They're relying on the fact that most browsers lack per-domain cookie controls to force Google Drive users to allow third-party cookies knowing full well the majority won't remember (or bother) to disable them after.
The explanation in the other comment is also correct. When you go from drive.google.com to googleusercontent.com to download a file, this historically worked by using third-party cookies to verify that you were authorized to download the file. When Safari dropped support for third-party cookies they added a new flow which uses link decoration instead, but only use this flow when they think the browser doesn't support third-party cookies. Their "does this browser do third-party cookies" logic isn't very good, and doesn't handle Chrome without third-party cookies.
I'm not sure why they don't use the new flow for everyone. My guess is that it's less secure? Maybe that if the link they generate is shared it gives access beyond what the original owner chose to share?
>I'm not sure why they don't use the new flow for everyone.
It's less secure, slower (more round trips), and more server side intense - likely considered a hack. Effectively it does the same what a cookie would. The 3rd party cookies are not a bad thing per se, it's just that they have been abused to hell and back, is what causes their reputation.
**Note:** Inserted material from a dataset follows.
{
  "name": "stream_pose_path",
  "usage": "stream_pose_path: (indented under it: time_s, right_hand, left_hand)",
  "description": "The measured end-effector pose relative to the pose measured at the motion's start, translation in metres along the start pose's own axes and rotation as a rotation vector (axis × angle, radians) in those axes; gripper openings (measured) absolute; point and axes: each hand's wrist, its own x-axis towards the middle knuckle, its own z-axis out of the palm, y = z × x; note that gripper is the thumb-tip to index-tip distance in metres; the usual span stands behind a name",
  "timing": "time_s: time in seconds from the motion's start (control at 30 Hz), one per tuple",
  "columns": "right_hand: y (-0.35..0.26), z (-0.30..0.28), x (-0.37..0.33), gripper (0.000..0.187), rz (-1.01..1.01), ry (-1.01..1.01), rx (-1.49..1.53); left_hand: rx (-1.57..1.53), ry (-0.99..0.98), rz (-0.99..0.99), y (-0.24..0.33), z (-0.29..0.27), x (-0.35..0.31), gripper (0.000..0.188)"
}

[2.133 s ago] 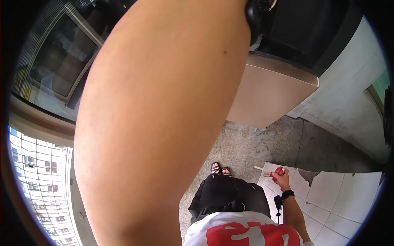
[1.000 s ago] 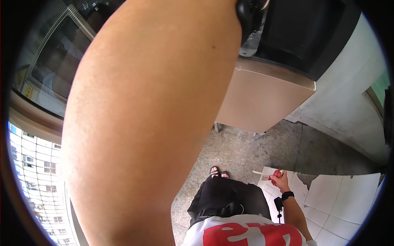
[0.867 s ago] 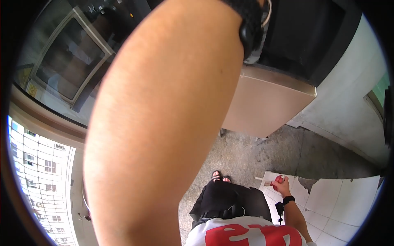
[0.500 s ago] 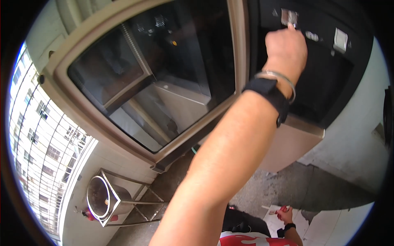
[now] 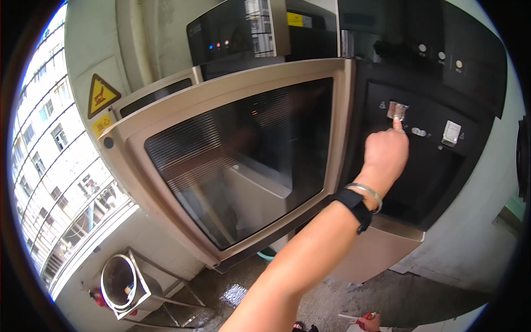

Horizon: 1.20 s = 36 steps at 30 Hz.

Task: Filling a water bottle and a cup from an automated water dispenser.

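My left hand (image 5: 385,152) reaches up across the view, its index finger stretched out and the others curled in, holding nothing. The fingertip touches the lower edge of a rectangular switch (image 5: 397,108) under a shiny cover. This switch is on the black panel (image 5: 409,171) of a large machine. A second, pale switch (image 5: 452,134) sits to the right. At the bottom right, my right hand (image 5: 375,322) is closed on a red-handled tool (image 5: 365,318) with a thin pale end. The frame's edge cuts off most of that hand, and the tool's exact kind is unclear.
A bronze-framed glass door (image 5: 243,160) fills the middle. Three round buttons (image 5: 441,56) are on the upper panel. A yellow hot-surface sign (image 5: 103,95) stands at the upper left. Lower left, a round metal bin (image 5: 119,282) sits in a steel frame. Crumpled foil (image 5: 234,294) lies on the floor.
The view has tilted up, bringing in the machine's top and the warning sign. My left fingertip stays at the same switch. My right hand with the red-handled tool is now lower in view.
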Motion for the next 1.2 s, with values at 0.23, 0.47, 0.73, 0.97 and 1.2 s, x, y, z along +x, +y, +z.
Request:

I don't think it has to be. They could make the request as an ajax request with an Authorization header. Of course that makes the frontend more complex as it as to do some gymnastics to treat the response as a download.
I don't fully understand why they need to use a separate domain for this at all. There is infinite URL space available on drive.google.com, even if Google just used a proxy behind the scenes to route those requests to whatever load balancer normally services googleusercontent.com, and that would solve the issue with third party cookies entirely... as well as several other issues, like potentially confusing users with their own files coming from a domain that isn't drive.google.com.
It's not about url space or load balancing, but security. You do not want to serve user content from your primary domain:
* Even if you serve it with the correct content type and no-sniff headers some browsers can be tricked into running JS, and then you have XSS.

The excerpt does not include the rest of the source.